— Data shown —
▽

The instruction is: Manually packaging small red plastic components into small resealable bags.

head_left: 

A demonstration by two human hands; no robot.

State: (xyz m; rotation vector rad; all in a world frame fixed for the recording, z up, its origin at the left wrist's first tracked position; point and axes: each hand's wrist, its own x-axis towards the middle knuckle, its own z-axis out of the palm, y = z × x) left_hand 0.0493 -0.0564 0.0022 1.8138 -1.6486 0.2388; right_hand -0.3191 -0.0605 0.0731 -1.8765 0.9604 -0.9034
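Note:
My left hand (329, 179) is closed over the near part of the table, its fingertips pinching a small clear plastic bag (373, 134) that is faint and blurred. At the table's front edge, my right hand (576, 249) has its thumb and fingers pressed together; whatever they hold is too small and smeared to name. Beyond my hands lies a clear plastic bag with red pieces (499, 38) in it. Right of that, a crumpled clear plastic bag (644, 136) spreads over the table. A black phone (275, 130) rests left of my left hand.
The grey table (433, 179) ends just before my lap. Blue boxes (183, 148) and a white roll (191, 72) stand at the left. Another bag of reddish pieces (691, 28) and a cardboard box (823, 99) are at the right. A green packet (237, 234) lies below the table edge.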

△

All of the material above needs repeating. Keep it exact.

The instruction is: Manually packaging small red plastic components into small resealable bags.

head_left: 

A demonstration by two human hands; no robot.

State: (xyz m; rotation vector rad; all in a world frame fixed for the recording, z up, its origin at the left wrist's first tracked position; point and axes: each hand's wrist, its own x-axis towards the middle knuckle, its own z-axis out of the palm, y = z × x) left_hand 0.0493 -0.0564 0.0022 1.8138 -1.6486 0.2388; right_hand -0.3191 -0.0605 0.0731 -1.8765 0.9604 -0.9034
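Note:
My left hand (329, 179) is closed over the near part of the table, its fingertips pinching a small clear plastic bag (373, 134) that is faint and blurred. At the table's front edge, my right hand (576, 249) has its thumb and fingers pressed together; whatever they hold is too small and smeared to name. Beyond my hands lies a clear plastic bag with red pieces (499, 38) in it. Right of that, a crumpled clear plastic bag (644, 136) spreads over the table. A black phone (275, 130) rests left of my left hand.
The grey table (433, 179) ends just before my lap. Blue boxes (183, 148) and a white roll (191, 72) stand at the left. Another bag of reddish pieces (691, 28) and a cardboard box (823, 99) are at the right. A green packet (237, 234) lies below the table edge.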

The answer is now complete.